## Task statement
Gather every line from the entries below that includes "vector".

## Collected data
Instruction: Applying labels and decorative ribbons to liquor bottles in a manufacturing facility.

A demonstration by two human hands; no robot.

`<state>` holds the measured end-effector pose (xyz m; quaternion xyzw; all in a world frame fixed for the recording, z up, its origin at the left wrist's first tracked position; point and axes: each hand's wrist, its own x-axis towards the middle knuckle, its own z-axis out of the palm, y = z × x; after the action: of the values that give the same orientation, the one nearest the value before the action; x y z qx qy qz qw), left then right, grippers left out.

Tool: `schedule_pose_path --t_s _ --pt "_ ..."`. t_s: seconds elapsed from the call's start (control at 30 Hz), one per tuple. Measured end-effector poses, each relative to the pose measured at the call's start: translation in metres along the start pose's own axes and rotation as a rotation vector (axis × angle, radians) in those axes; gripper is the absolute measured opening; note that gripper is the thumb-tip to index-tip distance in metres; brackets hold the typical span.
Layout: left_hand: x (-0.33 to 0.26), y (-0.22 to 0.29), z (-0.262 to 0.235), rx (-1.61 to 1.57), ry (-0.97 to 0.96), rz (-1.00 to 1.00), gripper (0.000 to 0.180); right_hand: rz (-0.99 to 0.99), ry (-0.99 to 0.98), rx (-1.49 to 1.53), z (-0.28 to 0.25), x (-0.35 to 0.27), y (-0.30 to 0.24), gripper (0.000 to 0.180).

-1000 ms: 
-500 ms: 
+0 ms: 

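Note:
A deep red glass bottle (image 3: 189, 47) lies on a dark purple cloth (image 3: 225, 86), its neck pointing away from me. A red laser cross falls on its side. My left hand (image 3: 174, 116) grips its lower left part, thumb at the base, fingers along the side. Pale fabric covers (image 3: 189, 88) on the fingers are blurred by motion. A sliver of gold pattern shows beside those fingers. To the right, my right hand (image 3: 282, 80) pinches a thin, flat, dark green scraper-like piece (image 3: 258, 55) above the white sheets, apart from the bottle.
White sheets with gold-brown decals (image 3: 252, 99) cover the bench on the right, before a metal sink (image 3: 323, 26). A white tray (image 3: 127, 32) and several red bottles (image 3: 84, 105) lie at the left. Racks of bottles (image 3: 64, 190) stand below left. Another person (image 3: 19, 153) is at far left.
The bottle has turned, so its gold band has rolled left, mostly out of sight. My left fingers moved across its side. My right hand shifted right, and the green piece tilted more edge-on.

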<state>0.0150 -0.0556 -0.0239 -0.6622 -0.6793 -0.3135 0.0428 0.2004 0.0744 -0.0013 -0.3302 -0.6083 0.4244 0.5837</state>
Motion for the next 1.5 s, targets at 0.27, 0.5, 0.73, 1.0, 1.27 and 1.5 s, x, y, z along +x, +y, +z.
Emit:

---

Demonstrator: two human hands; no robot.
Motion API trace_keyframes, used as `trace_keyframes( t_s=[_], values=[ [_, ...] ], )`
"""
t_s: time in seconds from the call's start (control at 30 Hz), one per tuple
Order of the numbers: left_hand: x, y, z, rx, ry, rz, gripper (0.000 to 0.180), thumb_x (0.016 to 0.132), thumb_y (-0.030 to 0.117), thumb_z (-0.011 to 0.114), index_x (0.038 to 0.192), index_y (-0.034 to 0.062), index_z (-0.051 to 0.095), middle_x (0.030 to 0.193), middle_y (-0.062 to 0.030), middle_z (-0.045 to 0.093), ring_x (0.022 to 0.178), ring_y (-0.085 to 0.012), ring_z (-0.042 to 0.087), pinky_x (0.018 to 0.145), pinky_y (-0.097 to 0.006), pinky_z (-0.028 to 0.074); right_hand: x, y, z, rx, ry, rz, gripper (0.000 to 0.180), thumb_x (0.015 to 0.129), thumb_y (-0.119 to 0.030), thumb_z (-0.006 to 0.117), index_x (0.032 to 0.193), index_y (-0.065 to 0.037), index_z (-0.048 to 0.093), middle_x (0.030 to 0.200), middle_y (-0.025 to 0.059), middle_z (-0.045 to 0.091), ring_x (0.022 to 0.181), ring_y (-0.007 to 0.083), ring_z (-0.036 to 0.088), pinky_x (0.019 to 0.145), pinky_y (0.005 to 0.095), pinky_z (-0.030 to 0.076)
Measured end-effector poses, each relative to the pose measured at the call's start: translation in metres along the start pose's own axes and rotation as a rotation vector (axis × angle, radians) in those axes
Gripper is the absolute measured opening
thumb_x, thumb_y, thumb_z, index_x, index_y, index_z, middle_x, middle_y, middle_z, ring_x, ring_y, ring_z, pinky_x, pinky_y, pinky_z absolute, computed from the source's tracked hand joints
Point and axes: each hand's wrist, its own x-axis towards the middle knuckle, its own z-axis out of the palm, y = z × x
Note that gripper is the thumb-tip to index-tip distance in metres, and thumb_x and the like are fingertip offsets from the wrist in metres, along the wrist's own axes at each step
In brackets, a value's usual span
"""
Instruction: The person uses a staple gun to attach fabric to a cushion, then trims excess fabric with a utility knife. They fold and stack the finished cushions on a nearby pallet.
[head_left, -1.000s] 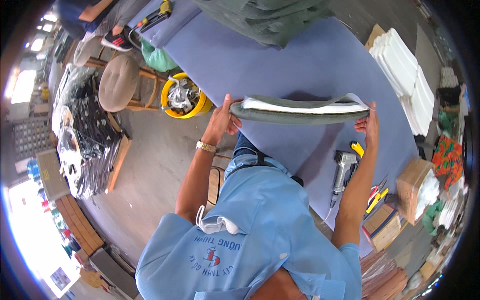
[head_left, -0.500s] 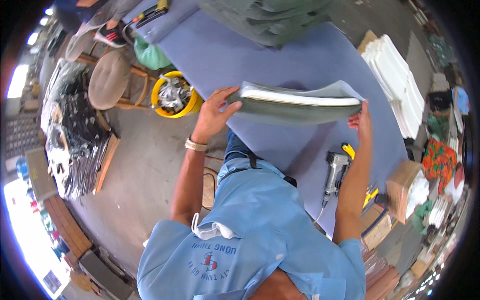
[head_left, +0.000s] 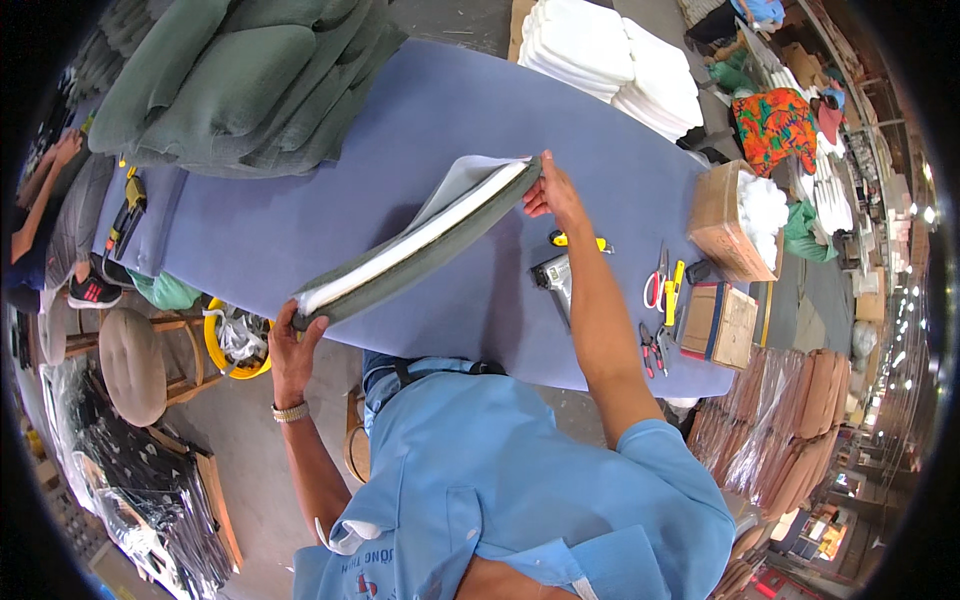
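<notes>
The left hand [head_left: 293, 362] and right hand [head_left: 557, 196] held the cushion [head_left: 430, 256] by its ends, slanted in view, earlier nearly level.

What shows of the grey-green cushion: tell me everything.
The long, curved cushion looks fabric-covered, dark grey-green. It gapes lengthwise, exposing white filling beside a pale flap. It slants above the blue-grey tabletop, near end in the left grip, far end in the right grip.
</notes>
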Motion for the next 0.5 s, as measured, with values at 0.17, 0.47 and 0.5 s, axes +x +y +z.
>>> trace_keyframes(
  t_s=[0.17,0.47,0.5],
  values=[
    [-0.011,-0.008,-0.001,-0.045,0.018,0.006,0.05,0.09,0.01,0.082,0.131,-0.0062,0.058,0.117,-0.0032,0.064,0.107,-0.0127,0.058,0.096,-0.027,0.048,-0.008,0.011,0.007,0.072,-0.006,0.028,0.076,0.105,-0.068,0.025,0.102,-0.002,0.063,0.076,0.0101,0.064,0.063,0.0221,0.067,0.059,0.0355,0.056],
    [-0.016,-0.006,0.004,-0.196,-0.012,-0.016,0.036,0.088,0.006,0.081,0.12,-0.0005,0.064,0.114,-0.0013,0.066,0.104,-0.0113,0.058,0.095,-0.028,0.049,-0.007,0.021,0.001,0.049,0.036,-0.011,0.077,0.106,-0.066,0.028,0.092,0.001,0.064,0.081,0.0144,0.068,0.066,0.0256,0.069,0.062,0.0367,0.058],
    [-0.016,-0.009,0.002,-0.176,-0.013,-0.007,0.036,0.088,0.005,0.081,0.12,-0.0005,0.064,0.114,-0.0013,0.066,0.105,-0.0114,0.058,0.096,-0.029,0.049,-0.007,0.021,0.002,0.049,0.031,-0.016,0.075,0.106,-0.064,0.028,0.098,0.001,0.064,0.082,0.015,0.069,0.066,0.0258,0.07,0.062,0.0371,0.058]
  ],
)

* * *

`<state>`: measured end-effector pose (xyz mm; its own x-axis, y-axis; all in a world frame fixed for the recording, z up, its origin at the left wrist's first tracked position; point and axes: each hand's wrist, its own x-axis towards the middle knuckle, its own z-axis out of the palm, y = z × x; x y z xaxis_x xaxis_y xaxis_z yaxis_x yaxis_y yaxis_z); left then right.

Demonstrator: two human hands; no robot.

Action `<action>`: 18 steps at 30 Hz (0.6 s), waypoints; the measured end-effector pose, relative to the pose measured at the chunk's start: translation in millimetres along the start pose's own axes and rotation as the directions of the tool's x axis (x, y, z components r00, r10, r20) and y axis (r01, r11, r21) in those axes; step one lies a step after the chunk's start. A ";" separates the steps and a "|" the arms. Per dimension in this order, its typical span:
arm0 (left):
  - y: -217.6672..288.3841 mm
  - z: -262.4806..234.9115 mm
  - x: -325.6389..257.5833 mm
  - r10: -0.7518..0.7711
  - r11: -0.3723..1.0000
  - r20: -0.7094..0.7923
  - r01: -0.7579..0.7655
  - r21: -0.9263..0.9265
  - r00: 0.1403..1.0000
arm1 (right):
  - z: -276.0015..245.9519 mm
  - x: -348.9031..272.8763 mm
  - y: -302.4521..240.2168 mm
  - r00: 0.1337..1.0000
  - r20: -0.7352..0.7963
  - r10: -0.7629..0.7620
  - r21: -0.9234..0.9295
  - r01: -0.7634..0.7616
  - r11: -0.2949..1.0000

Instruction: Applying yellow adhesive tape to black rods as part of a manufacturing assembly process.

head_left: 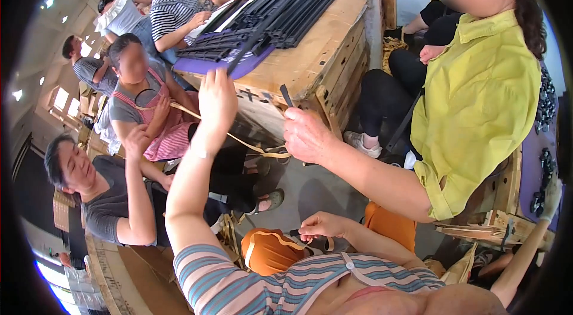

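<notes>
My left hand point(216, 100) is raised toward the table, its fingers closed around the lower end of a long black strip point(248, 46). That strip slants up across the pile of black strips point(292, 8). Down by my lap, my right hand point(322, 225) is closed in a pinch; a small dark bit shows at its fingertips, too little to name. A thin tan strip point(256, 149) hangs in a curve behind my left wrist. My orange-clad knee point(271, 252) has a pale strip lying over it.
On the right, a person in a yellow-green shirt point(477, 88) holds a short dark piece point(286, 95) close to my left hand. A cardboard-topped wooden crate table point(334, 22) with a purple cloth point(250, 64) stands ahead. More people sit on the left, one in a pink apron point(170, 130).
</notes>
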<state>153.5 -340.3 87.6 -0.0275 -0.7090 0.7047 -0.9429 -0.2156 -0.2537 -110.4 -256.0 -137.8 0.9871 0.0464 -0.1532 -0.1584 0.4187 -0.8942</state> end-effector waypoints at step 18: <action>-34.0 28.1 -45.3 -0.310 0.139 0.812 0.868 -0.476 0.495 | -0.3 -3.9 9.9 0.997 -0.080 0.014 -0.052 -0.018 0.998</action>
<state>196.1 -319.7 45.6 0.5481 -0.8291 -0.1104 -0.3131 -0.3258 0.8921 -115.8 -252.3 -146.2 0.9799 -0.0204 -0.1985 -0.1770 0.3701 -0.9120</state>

## Response to the task
Tool: `schedule_pose_path --t_s _ --pt "_ ..."`. t_s: seconds elapsed from the call's start (control at 30 Hz), one per tuple. Measured end-effector poses, each relative to the pose measured at the call's start: translation in metres along the start pose's own axes and rotation as a rotation vector (axis × angle, radians) in those axes; gripper is the absolute measured opening; note that gripper is the thumb-tip to index-tip distance in metres; brackets hold the typical span.
Measured end-effector poses, each relative to the pose measured at the call's start: translation in metres along the start pose's own axes and rotation as a rotation vector (axis × angle, radians) in those axes

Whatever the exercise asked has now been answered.